The main advantage of trading using opposite Oriental Land and Li Ning positions is that it hedges away some unsystematic risk. Because of two separate transactions, even if Oriental Land position performs unexpectedly, Li Ning can make up some of the losses. Pair trading also minimizes risk from directional movements in the market. For example, if an entire industry or sector drops because of unexpected headlines, the short position in Li Ning will offset losses from the drop in Li Ning's long position.
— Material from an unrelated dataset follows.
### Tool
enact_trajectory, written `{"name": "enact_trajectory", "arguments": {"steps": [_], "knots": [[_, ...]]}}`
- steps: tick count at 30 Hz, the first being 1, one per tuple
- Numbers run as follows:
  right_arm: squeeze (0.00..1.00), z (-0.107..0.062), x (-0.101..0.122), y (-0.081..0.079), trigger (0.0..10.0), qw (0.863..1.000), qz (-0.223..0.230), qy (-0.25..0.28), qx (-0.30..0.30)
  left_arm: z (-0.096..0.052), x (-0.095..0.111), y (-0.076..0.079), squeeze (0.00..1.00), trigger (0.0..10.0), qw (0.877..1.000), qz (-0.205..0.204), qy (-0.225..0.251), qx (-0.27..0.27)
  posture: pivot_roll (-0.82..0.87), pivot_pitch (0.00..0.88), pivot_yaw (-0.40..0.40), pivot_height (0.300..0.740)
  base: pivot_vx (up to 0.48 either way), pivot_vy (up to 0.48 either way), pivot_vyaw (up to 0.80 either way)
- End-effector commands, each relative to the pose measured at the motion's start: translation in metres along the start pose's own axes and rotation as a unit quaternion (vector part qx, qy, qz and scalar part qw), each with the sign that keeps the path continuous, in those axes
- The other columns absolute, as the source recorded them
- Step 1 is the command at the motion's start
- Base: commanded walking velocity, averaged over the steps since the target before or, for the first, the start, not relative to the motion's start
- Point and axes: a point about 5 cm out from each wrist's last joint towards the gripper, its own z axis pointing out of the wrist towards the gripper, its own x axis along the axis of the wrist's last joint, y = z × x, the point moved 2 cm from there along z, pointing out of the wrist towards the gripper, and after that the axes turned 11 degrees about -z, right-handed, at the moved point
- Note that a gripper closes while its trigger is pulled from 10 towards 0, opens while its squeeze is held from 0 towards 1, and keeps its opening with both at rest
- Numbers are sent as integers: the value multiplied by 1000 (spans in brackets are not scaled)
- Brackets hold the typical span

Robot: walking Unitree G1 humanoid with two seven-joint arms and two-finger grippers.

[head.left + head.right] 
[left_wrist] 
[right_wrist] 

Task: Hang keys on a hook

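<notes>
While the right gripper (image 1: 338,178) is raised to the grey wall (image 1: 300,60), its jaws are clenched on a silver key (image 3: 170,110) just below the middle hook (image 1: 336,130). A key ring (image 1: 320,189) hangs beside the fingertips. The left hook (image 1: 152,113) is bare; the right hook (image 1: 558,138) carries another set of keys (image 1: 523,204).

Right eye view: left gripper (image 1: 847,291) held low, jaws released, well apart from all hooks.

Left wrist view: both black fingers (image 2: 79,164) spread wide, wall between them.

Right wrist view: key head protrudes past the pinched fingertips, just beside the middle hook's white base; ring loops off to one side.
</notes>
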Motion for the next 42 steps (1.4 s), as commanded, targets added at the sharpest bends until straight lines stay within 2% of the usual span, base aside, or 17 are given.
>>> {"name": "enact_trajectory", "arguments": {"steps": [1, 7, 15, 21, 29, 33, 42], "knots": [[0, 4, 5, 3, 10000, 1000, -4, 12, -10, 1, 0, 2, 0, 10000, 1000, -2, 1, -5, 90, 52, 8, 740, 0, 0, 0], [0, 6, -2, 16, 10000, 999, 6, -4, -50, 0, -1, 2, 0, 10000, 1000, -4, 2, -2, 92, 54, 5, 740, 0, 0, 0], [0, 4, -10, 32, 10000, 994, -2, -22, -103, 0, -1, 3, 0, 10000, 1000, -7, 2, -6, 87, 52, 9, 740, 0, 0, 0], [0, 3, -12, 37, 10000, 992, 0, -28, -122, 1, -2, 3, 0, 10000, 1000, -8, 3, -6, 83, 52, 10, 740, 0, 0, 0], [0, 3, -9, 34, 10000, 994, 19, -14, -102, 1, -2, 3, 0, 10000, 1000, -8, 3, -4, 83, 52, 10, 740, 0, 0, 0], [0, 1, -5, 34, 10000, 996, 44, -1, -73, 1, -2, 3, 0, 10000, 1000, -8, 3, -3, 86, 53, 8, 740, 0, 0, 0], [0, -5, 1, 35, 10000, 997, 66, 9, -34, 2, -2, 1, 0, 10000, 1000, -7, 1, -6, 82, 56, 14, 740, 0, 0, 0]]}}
The idea behind Oriental Land Co and Li Ning Company pairs trading is to make the combined position market-neutral, meaning the overall market's direction will not affect its win or loss (or potential downside or upside). This can be achieved by designing a pairs trade with two highly correlated stocks or equities that operate in a similar space or sector, making it possible to obtain profits through simple and relatively low-risk investment.
Check out your portfolio center.
Note that this page's information should be used as a complementary analysis to find the right mix of equity instruments to add to your existing portfolios or create a brand new portfolio. You can also try the FinTech Suite module to use AI to screen and filter profitable investment opportunities.